» Task statement
Each line from the first down to the one containing "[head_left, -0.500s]" should be returned exactly as it appears below.

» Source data
★ ★ ★ ★
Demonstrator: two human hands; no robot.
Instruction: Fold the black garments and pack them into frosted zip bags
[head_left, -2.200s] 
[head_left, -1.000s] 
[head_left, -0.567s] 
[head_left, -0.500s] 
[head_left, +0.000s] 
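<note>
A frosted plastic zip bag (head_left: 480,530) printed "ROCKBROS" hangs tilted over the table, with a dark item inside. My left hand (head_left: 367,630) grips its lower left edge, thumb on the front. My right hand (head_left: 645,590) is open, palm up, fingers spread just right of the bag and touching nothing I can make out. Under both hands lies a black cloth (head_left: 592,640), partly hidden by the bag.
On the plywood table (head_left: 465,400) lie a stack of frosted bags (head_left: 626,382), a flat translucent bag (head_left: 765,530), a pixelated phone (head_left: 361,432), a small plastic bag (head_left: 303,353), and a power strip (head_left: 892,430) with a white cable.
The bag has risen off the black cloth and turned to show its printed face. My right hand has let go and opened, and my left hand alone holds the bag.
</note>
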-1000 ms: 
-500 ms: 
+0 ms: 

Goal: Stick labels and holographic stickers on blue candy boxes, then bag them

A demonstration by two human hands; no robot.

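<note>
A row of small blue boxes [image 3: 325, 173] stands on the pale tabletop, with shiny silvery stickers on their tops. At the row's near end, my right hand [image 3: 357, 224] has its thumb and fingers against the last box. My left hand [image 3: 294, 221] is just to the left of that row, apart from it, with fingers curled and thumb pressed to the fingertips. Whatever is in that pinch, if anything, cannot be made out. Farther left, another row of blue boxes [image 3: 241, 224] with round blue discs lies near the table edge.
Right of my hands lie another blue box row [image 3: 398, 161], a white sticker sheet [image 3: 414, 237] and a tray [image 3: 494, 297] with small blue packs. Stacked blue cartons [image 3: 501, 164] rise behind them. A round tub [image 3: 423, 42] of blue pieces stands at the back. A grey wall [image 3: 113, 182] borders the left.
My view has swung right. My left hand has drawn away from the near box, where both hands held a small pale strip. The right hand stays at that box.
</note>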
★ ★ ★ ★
» Answer to the problem
Demonstrator: two human hands; no robot.
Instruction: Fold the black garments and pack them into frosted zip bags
[head_left, -2.200s] 
[head_left, -1.000s] 
[head_left, -0.567s] 
[head_left, -0.500s] 

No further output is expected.